Among the entries below, which lines include the string "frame"? Show each one.

Data records
== Segment start ==

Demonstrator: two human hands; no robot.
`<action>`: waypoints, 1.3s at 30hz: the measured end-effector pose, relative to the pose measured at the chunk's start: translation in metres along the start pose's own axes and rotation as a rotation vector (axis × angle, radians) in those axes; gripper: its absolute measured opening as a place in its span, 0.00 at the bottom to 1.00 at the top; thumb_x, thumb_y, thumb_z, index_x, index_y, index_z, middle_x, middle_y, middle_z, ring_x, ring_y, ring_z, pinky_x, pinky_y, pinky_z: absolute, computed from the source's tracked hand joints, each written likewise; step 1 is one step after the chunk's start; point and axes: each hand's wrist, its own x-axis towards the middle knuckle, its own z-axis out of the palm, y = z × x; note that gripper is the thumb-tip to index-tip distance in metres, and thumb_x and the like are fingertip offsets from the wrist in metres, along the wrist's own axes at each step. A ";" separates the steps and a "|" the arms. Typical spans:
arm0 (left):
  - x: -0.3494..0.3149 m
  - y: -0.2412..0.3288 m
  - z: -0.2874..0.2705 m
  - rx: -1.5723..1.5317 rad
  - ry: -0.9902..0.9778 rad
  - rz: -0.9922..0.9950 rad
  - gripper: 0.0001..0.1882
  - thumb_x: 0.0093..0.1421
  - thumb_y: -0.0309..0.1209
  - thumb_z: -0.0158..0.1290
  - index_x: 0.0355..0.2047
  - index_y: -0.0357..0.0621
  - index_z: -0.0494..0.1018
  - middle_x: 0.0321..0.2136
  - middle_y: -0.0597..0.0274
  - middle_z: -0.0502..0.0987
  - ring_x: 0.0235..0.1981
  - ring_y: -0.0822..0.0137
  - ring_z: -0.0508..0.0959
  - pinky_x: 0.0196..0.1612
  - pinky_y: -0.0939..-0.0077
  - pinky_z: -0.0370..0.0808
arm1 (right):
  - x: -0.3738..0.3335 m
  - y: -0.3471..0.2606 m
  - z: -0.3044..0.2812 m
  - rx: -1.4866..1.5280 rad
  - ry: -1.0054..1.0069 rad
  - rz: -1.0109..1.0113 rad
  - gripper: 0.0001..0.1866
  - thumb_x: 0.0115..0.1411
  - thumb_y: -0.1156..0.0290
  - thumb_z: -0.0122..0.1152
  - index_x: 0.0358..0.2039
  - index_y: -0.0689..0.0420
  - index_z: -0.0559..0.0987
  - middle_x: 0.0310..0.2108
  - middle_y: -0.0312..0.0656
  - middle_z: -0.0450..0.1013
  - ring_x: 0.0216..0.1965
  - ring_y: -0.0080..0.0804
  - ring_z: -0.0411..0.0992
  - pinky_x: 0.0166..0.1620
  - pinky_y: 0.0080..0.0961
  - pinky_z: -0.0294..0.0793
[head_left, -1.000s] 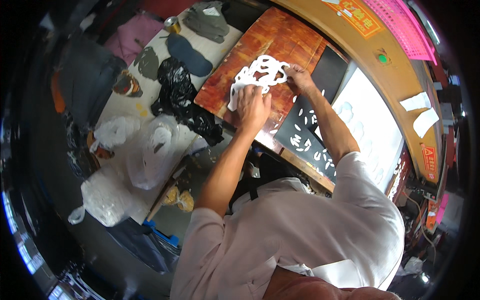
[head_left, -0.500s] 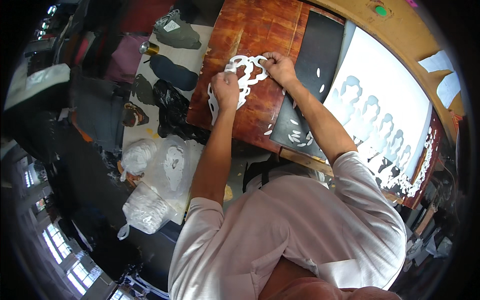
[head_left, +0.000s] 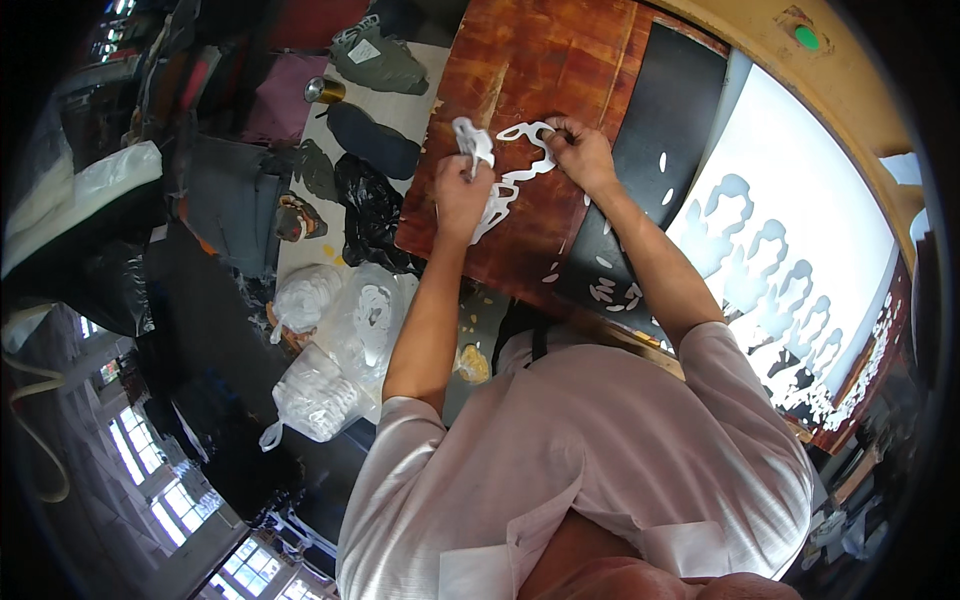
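Note:
My left hand [head_left: 462, 205] is closed round a folded bunch of white cut-out pieces [head_left: 475, 142], thin and flat with looped outlines, over the reddish-brown wooden board [head_left: 560, 60]. To its right, my right hand [head_left: 585, 158] pinches the edge of a curving white cut-out piece [head_left: 549, 160] between thumb and fingers. This piece stretches from the right fingertips back toward more white cut-outs [head_left: 495, 212] beside and below my left hand. Whether all these pieces are joined I cannot tell. My left palm and fingers hide part of the bunch.
Right of the board lies a black strip [head_left: 665, 90] with small white scraps. Beyond it is a white sheet [head_left: 810, 150] with a row of cut-out shapes. On the left stand a grey-green shoe [head_left: 380, 65], a can [head_left: 324, 90], a black plastic bag [head_left: 370, 205] and clear bags [head_left: 315, 395] of white pieces.
The whole view has shifted a little to the right. My left hand now holds its pieces bunched and raised, and the looped cut-out between my hands has drawn out into a longer curve.

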 end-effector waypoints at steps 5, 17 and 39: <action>-0.012 0.011 -0.008 0.224 -0.278 0.250 0.19 0.57 0.36 0.71 0.41 0.35 0.81 0.45 0.45 0.81 0.48 0.47 0.80 0.54 0.55 0.77 | 0.004 -0.002 0.011 -0.456 -0.155 -0.313 0.18 0.69 0.67 0.61 0.56 0.54 0.86 0.45 0.50 0.85 0.47 0.43 0.85 0.54 0.35 0.81; -0.040 -0.018 -0.026 0.659 -0.241 0.320 0.63 0.45 0.59 0.76 0.74 0.47 0.59 0.68 0.44 0.64 0.63 0.38 0.67 0.60 0.40 0.68 | -0.064 -0.029 0.053 -0.628 0.001 -0.182 0.21 0.67 0.60 0.63 0.56 0.56 0.84 0.53 0.57 0.79 0.59 0.56 0.76 0.64 0.45 0.75; -0.143 0.046 0.104 0.327 -0.737 1.060 0.29 0.67 0.29 0.52 0.66 0.27 0.68 0.69 0.33 0.67 0.73 0.33 0.62 0.76 0.39 0.56 | -0.296 0.057 -0.084 -0.846 0.150 -0.212 0.21 0.60 0.71 0.66 0.54 0.61 0.84 0.65 0.55 0.73 0.70 0.59 0.68 0.71 0.50 0.69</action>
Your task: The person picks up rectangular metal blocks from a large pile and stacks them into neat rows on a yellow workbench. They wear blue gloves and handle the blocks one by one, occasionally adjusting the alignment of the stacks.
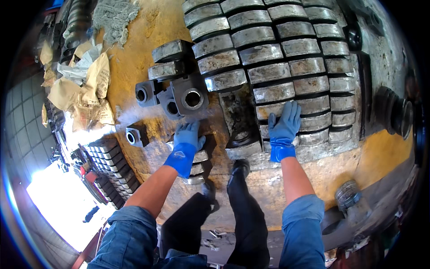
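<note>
Ochre floor (152, 27), four holed blocks (182, 88); left hand (187, 136): grip unclear; right hand (285, 126): grip apart.

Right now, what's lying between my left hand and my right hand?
In the head view, from your left hand to your right hand: stained floor, a dark, greasy metal part, then metal blocks at the edge of their rows.

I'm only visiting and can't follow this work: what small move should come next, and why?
Perhaps curl the right hand around a metal block beside it: its fingers look extended over the packed blocks, not wrapped around one. The left hand is by a separate short row.
</note>
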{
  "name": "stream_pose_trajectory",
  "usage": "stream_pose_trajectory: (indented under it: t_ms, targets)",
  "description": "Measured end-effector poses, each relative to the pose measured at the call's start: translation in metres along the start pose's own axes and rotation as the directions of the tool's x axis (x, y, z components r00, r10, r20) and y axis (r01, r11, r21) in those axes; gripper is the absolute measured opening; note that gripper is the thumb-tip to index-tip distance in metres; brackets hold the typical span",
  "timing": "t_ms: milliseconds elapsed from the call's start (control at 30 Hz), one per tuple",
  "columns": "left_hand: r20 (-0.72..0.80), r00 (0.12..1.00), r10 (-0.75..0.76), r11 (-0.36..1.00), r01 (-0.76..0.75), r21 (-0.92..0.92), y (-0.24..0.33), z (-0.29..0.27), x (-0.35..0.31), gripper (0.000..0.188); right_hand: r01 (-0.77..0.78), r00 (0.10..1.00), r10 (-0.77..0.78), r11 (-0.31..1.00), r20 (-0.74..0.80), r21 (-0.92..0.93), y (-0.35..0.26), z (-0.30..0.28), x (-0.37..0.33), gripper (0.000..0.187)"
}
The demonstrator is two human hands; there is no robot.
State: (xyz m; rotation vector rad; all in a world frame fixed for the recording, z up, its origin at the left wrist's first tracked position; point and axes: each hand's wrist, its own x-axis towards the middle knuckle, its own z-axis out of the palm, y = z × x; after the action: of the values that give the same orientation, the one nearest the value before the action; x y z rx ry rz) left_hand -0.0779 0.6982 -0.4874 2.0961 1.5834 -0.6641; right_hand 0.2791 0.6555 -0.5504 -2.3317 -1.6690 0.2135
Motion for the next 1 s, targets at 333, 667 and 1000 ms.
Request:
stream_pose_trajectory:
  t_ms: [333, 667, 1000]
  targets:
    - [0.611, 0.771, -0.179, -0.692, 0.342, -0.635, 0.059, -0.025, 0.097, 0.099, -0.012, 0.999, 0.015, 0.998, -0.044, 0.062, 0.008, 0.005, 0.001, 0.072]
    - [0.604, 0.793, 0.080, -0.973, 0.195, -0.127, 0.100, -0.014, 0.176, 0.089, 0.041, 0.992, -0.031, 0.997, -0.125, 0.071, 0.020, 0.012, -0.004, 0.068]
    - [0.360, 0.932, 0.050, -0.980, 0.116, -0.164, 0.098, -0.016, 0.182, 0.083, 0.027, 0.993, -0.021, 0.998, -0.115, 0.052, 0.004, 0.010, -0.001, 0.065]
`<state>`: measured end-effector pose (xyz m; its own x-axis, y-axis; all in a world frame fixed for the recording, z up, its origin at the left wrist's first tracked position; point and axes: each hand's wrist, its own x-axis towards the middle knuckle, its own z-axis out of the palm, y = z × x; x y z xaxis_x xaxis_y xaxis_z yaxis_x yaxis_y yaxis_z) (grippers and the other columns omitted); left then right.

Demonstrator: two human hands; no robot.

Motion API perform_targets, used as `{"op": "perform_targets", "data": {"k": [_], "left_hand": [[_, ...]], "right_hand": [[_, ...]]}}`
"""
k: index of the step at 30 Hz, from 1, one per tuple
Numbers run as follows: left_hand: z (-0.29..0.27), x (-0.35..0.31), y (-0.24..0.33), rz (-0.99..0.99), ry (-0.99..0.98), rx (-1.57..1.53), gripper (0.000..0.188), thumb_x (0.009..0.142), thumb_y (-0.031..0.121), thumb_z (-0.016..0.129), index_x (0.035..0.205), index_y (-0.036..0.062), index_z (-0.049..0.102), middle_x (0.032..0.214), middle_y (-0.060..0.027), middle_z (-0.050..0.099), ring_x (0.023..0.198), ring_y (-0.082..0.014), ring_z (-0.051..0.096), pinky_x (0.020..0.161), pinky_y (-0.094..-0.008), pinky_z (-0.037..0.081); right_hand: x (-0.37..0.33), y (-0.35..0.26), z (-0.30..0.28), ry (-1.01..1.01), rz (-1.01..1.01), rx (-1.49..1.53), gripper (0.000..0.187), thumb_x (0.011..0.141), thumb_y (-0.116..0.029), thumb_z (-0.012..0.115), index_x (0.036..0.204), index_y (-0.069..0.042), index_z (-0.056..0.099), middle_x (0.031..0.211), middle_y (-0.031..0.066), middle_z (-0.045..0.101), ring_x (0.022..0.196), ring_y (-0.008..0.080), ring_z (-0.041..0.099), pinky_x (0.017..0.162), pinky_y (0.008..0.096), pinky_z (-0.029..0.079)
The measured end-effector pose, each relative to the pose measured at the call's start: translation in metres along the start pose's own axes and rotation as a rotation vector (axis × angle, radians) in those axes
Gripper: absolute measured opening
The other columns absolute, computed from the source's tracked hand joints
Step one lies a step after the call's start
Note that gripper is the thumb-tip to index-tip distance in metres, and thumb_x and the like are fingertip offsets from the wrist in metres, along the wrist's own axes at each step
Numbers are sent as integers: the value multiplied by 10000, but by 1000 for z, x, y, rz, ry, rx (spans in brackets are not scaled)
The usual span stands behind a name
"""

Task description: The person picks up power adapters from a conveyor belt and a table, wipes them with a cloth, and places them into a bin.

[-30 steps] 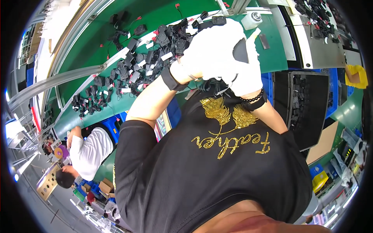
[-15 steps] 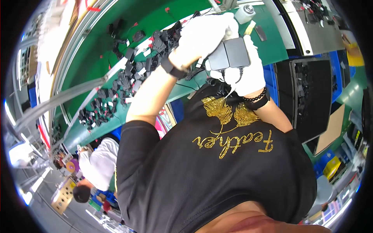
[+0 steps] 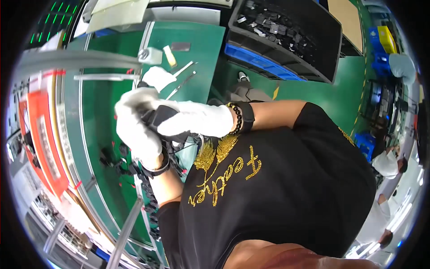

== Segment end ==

Output of the task
State: (xyz m; rotation vector rad; all in a world frame fixed for the recording, z up, its origin at the left wrist's first tracked position; point and axes: each hand's wrist, its own x-axis towards the middle knuckle, its own z-axis out of the palm, y = z × x; after the action: of the values that give the same orientation, the one nearest the value before the action; x y z rx ry rz) left_hand -0.0779 0.6982 -0.4874 2.0961 1.5834 -0.6641; right_hand 0.2791 0.6555 -0.5504 -2.3317 -1.6690 0.2135
`<state>`: measured end-effector pose (xyz m; its own x-axis, y-axis; all in a world frame fixed for the recording, z up, its origin at the left wrist's first tracked position; point and axes: each hand's wrist, its own x-axis towards the middle knuckle, its own z-axis out of the palm, y = z × x; x y z xaxis_x xaxis_y xaxis_z yaxis_x yaxis_y yaxis_z) (grippers and the other columns omitted); left then right.

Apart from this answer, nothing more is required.